1. Run randomsample_by_sessions.py to obtain a random sample of user requests in a MR table
 Result: (mr) pzuev/random_sample_seglearn

2. Download the table, run extract_urls_from_sample.py to extract URLs
 Result: sample_urls.txt

3. Run url_sampler to produce a manageable selection of popular hosts with desired per-host coverage.
 Result: sample_urls_to_download.txt (stdout)
 Result (unused): hoststats.txt (stderr)

4. kwworm -Q read_sample.query > sample_docs.protobin. Steps 3 and 4 are invoked by the fetch_sample_docs.sh script.
 Result: sample_docs_large.protobin (60 000 docs, about 6-7 GB with the default sample size)

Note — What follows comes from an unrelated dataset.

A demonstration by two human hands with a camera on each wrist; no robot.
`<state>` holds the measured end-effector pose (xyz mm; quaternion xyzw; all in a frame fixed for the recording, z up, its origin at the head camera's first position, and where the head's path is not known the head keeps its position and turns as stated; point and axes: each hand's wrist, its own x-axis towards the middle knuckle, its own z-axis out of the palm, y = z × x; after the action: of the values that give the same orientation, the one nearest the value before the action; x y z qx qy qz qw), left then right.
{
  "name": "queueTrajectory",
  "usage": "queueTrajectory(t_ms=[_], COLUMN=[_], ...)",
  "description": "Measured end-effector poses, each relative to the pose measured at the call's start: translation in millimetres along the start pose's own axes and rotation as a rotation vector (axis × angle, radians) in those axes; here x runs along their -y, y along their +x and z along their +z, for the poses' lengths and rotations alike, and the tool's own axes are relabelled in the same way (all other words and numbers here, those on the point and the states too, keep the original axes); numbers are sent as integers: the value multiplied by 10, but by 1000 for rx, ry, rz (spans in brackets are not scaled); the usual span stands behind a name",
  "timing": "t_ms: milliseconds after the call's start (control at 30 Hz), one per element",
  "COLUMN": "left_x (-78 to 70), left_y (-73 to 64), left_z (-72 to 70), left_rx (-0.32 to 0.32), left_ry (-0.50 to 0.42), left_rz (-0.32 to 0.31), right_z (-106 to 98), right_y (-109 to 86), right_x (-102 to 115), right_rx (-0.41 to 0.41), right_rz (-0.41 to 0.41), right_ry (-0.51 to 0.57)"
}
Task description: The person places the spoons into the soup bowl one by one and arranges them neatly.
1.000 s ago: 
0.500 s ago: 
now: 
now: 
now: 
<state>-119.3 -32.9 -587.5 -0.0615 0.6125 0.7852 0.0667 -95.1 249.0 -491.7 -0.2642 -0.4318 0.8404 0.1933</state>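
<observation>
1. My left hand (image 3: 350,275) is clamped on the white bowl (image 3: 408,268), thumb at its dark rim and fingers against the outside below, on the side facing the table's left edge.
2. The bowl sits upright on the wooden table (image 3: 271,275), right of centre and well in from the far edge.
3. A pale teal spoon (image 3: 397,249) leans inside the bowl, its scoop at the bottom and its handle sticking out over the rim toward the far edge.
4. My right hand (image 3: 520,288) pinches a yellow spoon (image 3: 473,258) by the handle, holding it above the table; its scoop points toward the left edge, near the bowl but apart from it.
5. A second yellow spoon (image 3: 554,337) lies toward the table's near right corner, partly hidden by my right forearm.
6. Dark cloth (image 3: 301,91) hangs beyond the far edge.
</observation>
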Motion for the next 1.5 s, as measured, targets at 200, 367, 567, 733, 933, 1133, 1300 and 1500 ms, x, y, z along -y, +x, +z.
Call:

5. Run the learning algorithm ('learn').
 Result: learned_freqs.txt

6. Unpack all the docs to a cache directory (for assessor web UI): unpack.sh
 Result: .cache/
 Result: url_groups.txt

7. Start up the sentence weighting backend: 'serve learned_freqs.txt'. It will read HTMLs from the .cache directory
 Result: listening on port 45011 for /html_hash?url=original_url&encoding=encoding_name

8. Start the python frontent:
 Result: listening on port 45040